*PROBLEM TO SOLVE*: Retype the listing that follows, word for word.

*COLLECTED MATERIAL*:
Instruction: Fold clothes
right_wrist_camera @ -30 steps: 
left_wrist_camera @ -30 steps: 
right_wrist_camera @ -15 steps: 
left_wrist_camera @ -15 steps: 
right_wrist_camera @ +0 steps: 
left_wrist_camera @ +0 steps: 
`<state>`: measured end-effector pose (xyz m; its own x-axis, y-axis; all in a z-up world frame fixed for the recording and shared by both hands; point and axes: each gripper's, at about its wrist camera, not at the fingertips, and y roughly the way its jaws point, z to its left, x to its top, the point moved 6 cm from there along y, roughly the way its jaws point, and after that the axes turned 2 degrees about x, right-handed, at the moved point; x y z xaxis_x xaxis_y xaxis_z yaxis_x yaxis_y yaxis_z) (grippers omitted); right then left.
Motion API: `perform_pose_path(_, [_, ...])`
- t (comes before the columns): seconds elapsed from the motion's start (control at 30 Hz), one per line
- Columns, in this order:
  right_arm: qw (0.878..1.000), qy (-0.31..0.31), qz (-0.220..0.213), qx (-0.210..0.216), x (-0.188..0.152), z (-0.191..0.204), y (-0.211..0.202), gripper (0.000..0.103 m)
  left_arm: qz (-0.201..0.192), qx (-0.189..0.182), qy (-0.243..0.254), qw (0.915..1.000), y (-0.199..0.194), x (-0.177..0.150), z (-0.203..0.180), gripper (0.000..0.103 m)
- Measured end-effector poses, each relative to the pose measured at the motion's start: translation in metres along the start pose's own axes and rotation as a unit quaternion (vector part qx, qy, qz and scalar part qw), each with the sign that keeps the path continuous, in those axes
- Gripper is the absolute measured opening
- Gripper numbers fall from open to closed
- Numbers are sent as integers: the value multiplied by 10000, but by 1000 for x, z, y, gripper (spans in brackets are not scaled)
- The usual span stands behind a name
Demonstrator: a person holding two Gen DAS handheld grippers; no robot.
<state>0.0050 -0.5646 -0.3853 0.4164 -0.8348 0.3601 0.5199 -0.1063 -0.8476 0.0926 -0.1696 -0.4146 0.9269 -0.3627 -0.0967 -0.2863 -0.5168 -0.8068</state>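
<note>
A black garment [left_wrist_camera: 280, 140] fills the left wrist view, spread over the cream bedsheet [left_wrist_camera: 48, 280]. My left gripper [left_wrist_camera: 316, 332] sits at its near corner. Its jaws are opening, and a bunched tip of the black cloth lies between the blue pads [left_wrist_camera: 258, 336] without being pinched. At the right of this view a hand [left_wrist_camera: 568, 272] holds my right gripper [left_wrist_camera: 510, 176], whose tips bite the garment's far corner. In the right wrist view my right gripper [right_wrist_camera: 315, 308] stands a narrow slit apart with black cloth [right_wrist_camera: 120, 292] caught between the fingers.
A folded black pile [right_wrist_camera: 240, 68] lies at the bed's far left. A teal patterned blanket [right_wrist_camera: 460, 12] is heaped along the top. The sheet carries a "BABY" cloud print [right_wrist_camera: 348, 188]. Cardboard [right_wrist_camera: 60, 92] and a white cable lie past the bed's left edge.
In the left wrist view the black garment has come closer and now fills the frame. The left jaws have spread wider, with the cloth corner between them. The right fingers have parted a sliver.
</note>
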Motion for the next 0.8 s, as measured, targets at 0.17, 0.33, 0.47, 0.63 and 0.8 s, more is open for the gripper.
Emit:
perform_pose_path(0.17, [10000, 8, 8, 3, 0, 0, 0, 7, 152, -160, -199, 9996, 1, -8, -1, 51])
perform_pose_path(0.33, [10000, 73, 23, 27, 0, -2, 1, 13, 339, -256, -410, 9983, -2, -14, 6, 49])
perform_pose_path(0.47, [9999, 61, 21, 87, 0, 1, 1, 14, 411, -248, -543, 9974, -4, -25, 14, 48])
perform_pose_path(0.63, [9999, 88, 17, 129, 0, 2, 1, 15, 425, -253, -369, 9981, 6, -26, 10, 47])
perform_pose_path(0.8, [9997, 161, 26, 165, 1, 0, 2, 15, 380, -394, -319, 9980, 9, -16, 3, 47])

*RESPONSE AREA*:
Instruction: Fold clothes
right_wrist_camera @ -30 steps: 
left_wrist_camera @ -30 steps: 
right_wrist_camera @ -15 steps: 
left_wrist_camera @ -15 steps: 
right_wrist_camera @ +0 steps: 
left_wrist_camera @ +0 steps: 
`<state>`: measured end-effector pose (xyz m; its own x-axis, y-axis; all in a z-up world frame fixed for the recording and shared by both hands; point and axes: each gripper's, at about its wrist camera, not at the fingertips, and y roughly the way its jaws point, z to its left, x to its top, the point moved 6 cm from there along y, roughly the way its jaws point, and after that the axes turned 2 degrees about x, right-handed, at the moved point; x y z xaxis_x xaxis_y xaxis_z yaxis_x yaxis_y yaxis_z) (grippers omitted); right then left.
Motion API: `perform_pose_path(_, [_, ...])`
- t (comes before the columns): seconds elapsed from the motion's start (control at 30 Hz), one per line
- Columns, in this order:
  right_arm: qw (0.878..1.000), qy (-0.31..0.31), qz (-0.220..0.213), qx (-0.210..0.216), x (-0.188..0.152), z (-0.191..0.204), y (-0.211..0.202), gripper (0.000..0.103 m)
  left_arm: qz (-0.201..0.192), qx (-0.189..0.182), qy (-0.243..0.254), qw (0.915..1.000), y (-0.199..0.194), x (-0.177..0.150), z (-0.203..0.180), gripper (0.000..0.103 m)
- Measured end-effector poses, each relative to the pose measured at the motion's start: translation in metres along the start pose's own axes and rotation as a unit quaternion (vector part qx, qy, qz and scalar part qw), each with the sign that keeps the path continuous, in those axes
- Gripper is the absolute measured opening
- Gripper numbers fall from open to closed
- Numbers are sent as integers: the value multiplied by 10000, but by 1000 for x, z, y, gripper (spans in brackets are not scaled)
- The usual span stands behind a name
Demonstrator: a person holding two Gen DAS handheld grippers; no robot.
<state>0.0050 -0.5646 -0.3853 0.4164 -0.8348 0.3601 0.5199 -0.1063 -0.8476 0.0926 -0.1696 -0.4146 0.9269 -0.3627 -0.0967 -0.2863 -0.5168 -0.8068</state>
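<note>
A black garment [left_wrist_camera: 280, 140] fills the left wrist view, spread over the cream bedsheet [left_wrist_camera: 48, 280]. My left gripper [left_wrist_camera: 316, 332] sits at its near corner. Its jaws are opening, and a bunched tip of the black cloth lies between the blue pads [left_wrist_camera: 258, 336] without being pinched. At the right of this view a hand [left_wrist_camera: 568, 272] holds my right gripper [left_wrist_camera: 510, 176], whose tips bite the garment's far corner. In the right wrist view my right gripper [right_wrist_camera: 315, 308] stands a narrow slit apart with black cloth [right_wrist_camera: 120, 292] caught between the fingers.
A folded black pile [right_wrist_camera: 240, 68] lies at the bed's far left. A teal patterned blanket [right_wrist_camera: 460, 12] is heaped along the top. The sheet carries a "BABY" cloud print [right_wrist_camera: 348, 188]. Cardboard [right_wrist_camera: 60, 92] and a white cable lie past the bed's left edge.
In the left wrist view the black garment has come closer and now fills the frame. The left jaws have spread wider, with the cloth corner between them. The right fingers have parted a sliver.
</note>
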Motion for the next 0.8 s, as measured, targets at 0.17, 0.33, 0.47, 0.63 and 0.8 s, more is open for the gripper.
Emit:
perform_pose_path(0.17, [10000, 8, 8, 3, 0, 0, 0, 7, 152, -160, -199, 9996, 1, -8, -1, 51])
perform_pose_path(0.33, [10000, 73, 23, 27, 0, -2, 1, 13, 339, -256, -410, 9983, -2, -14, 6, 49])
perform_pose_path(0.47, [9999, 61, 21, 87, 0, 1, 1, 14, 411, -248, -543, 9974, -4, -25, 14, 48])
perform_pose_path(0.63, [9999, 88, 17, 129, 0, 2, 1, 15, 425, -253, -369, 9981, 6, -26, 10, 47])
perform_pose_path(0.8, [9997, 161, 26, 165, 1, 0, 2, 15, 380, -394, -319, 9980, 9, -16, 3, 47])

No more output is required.